Quella che viene oggi messa in discussione è la stessa rilevanza civile e sociale della funzione giudiziaria sicché a torto immaginano di non doverla difendere a propria volta insieme a quel protagonismo culturale e sociale che da essa riverbera a loro vantaggio. Si spiega così l’increscioso avallo con cui l’avvocatura ha legittimato in queste settimane, tra l’altro, il diffuso ventisettismo dei dipendenti pubblici loro interlocutori nell’ambito della funzione giudiziaria, specie quando fittiziamente giustificato evocando quello smart working in realtà impraticabile in ragione della notoria arretratezza e segnatamente dalla non accessibilità da remoto dei sistemi informatici giudiziari.
Sono pertanto contrario a qualsiasi ipotesi di astensione degli avvocati anche laddove gli uffici giudiziari non provvedano a dotarsi, in vista di lunedì prossimo, dei banali accorgimenti organizzativi di cui si discute in questi giorni: gli stessi giù in uso altrove nel rispetto di scontate misure di igiene, da sempre ignorate eccezion fatta per i locali riservati a magistrati e alti funzionari, a cominciare da bagni e ascensori. Sono allo stesso modo fermamente contrario a qualsiasi finta ripresa. Indico come tale la celebrazione di udienze che – invece di spalmare nell’arco di mattina e pomeriggio, sabato compreso, il carico ordinario di un ruolo frattanto ulteriormente appesantito dall’arretrato accumulato nei due mesi trascorsi – si prefigga il contentino formale di sbrigare una porzione irrisoria di tale carico selezionata con criteri sempre altamente opinabili lasciando così addirittura peggiorare l’accumulo incontrollato di arretrato.

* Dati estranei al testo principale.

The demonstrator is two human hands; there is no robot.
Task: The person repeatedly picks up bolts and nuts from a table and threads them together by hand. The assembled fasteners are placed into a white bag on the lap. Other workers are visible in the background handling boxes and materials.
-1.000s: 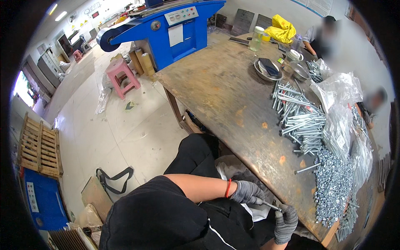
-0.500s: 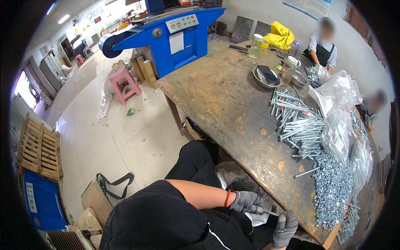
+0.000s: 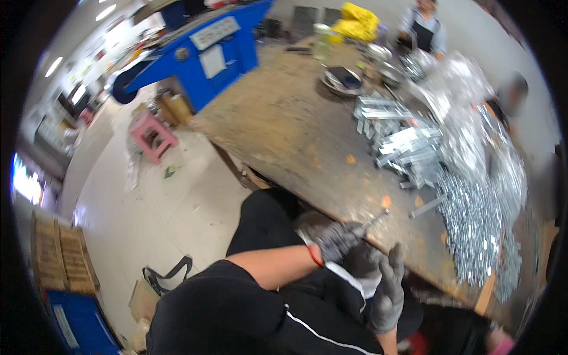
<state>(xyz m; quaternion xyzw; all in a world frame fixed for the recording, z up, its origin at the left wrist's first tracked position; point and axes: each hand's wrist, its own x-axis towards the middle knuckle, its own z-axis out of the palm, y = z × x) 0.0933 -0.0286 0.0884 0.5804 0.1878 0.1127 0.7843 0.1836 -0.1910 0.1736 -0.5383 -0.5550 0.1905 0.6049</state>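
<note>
My left hand (image 3: 340, 241), in a grey knit glove with a red band at the wrist, is closed around a metal bolt (image 3: 374, 220). The bolt points up and away over the near table edge, and a thicker bit shows at its far end, too blurred to tell whether it is the head or a nut. Apart from it, my right hand (image 3: 387, 293), also gloved, is raised with its fingers stretched out and nothing in them. A single loose bolt (image 3: 429, 205) lies on the table, beside a heap of small nuts (image 3: 473, 228) and a pile of long bolts (image 3: 408, 142).
Clear plastic bags (image 3: 464, 124) lie along the right of the wooden table (image 3: 284, 112). Toward the back are a metal bowl (image 3: 337, 89) with a phone and a yellow bag (image 3: 357, 22). A person (image 3: 423, 29) sits across. A pink stool (image 3: 152, 135) stands left.
My right hand has come off the bolt and opened. My left hand has lifted the bolt up to the table edge. The whole view has shifted and blurred with head motion.
</note>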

D’altra parte in una qualsiasi aula di udienza del nostro Palazzo di Giustizia basta già solo fissare i processi a scaglioni orari per ridurre il rischio di contagio a livelli senz’altro assai inferiori a quello cui ci sembra altrimenti del tutto naturale siano state a tutt’oggi ininterrottamente esposte quelle cassiere dei supermercati che nessuno di noi ha smesso di frequentare in queste settimane di lockdown. Nessun Paese civile d’altra parte può davvero attendersi la ripresa dell’economia, delle attività produttive e della stessa vita sociale senza la garanzia di un servizio di giustizia che solo in Italia risulta oggi in ginocchio, ridotto all’impotenza, ancora più malconcio ed inefficiente di quello che anche prima dell’emergenza sanitaria era pacificamente ritenuto già carente e inadeguato.
Sicché – senza certo rinunziare a tutte le misure di protezione – è necessario affrontare anche gli inevitabili rischi cui ci esporrà una effettiva ripresa dell’attività giudiziaria se degna di tal nome. A meno di non abdicare forse irreparabilmente innanzitutto ai nostri doveri; al senso stesso della funzione giudiziaria di cui avvocati, magistrati e funzionari sono motori e non solo attori indispensabili; al ruolo essenziale che la Giustizia deve continuare a svolgere nel nostro Paese se vorremo continuare a ritenerlo civile.